### [Task objective]
Taking the material as a whole, state how many of its lines contain "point". Write the number and nothing more.

_ _ _ _ _ _ _

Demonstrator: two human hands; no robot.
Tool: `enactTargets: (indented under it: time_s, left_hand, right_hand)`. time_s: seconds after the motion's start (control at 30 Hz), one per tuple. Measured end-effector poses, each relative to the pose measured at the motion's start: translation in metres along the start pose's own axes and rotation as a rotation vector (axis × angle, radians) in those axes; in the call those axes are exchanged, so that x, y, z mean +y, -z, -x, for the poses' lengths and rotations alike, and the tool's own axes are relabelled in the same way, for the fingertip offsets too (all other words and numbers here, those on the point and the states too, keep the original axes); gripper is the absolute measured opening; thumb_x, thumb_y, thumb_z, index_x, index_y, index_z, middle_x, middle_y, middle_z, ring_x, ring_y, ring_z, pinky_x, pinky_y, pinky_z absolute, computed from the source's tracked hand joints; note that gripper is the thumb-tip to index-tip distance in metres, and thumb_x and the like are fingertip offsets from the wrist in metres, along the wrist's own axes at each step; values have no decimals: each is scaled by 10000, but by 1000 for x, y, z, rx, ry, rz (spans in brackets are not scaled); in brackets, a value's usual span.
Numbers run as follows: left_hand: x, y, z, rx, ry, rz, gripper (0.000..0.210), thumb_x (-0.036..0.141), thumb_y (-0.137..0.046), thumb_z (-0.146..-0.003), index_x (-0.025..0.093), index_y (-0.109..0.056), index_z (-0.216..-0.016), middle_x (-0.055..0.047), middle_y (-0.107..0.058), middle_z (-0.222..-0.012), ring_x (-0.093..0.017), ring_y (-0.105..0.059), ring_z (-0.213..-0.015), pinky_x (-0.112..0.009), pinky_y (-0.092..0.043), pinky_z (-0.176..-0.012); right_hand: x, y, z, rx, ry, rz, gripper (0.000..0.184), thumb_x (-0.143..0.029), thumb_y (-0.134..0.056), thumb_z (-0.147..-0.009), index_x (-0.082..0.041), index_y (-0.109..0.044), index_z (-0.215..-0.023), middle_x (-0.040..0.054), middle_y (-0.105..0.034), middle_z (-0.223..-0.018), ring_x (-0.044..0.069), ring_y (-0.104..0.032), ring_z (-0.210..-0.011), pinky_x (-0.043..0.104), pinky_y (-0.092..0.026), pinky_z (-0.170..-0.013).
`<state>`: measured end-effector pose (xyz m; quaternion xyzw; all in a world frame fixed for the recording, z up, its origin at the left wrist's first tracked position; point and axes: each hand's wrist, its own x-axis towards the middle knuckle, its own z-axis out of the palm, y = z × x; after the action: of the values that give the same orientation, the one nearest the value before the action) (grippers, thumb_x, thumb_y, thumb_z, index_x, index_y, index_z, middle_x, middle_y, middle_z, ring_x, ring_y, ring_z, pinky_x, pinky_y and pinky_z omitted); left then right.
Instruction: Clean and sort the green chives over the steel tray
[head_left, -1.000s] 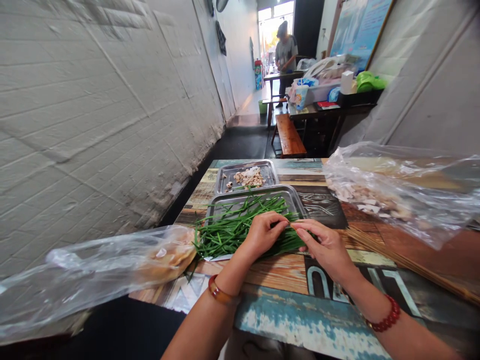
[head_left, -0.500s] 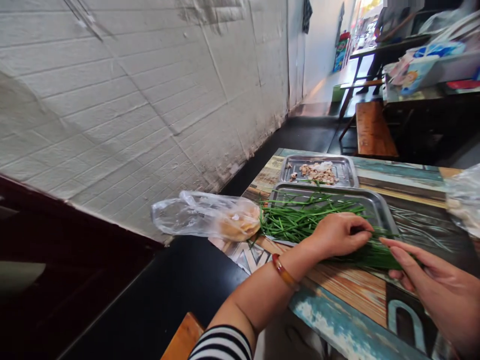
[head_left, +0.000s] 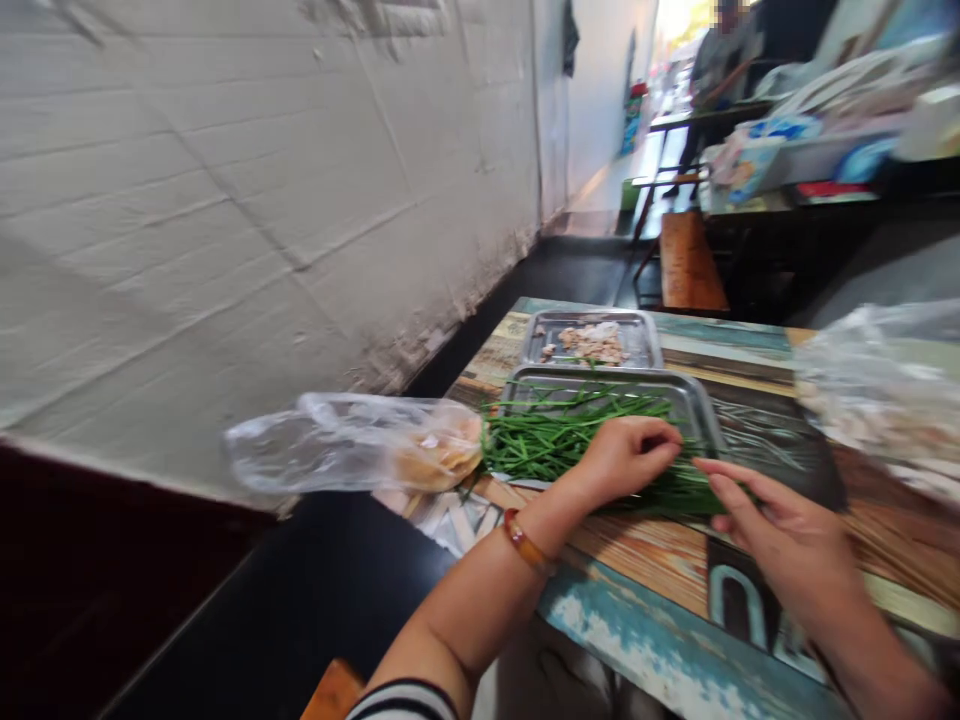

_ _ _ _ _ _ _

### [Exercise result]
2